### Task goal:
From the line with "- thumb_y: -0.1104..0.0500" through the line with "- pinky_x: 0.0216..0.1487", inclusive, return each line of the data below exactly and leave the rest out.

(Collected data begins)

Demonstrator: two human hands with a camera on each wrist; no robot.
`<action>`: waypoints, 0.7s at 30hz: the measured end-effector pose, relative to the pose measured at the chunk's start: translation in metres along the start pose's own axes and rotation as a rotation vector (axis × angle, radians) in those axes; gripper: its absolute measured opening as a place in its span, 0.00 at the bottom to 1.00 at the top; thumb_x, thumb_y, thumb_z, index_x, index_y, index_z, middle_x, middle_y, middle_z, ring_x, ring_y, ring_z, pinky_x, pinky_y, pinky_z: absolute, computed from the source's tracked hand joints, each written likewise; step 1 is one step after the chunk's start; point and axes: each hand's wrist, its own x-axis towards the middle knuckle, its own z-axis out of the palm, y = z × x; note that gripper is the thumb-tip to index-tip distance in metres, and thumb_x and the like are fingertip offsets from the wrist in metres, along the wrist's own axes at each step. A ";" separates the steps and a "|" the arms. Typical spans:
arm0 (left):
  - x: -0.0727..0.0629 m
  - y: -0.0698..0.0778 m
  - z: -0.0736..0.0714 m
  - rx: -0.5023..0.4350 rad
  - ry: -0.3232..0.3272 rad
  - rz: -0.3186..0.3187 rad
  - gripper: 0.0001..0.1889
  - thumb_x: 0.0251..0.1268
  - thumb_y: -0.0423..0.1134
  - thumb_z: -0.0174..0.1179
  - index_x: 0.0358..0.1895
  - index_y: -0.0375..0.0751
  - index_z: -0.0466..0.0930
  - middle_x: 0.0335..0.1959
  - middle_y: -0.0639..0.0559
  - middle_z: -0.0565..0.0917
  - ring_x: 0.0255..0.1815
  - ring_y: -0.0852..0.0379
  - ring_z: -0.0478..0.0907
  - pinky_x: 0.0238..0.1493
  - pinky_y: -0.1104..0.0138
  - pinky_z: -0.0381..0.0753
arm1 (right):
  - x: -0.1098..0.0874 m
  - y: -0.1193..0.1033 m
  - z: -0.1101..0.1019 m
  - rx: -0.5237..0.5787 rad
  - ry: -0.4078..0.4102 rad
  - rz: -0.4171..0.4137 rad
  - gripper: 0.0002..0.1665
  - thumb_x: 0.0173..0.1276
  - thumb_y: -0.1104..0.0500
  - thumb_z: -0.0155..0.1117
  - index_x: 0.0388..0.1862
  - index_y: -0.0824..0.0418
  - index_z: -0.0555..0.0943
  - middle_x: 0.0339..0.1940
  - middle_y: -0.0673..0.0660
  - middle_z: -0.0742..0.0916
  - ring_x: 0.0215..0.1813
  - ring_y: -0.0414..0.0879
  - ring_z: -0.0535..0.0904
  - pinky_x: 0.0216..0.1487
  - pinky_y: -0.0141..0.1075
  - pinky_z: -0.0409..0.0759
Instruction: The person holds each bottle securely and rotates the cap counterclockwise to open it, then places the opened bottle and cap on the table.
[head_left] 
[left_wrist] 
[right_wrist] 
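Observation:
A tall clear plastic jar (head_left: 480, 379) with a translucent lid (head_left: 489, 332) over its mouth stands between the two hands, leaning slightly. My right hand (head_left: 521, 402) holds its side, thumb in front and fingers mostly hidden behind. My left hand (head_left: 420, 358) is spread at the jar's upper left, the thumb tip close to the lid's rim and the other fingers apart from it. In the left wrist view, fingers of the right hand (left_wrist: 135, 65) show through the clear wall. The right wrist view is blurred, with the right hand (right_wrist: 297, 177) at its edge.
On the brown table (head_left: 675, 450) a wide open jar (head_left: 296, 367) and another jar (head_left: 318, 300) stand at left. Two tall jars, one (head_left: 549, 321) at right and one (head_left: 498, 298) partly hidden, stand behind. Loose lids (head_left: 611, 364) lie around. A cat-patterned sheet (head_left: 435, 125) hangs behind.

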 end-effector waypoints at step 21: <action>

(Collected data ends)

### Expected output:
  - thumb_y: -0.1104..0.0500
  - thumb_z: -0.0155..0.1117
  - index_x: 0.0388..0.1862
  - index_y: -0.0824..0.0418
  - index_z: -0.0555..0.0943
  - middle_x: 0.0339..0.1940
  - middle_y: -0.0673..0.0660
  - middle_z: -0.0742..0.0916
  - ring_x: 0.0215..0.1813
  - ring_y: -0.0414..0.0879
  - ring_z: -0.0535..0.0904
  - pinky_x: 0.0216..0.1487

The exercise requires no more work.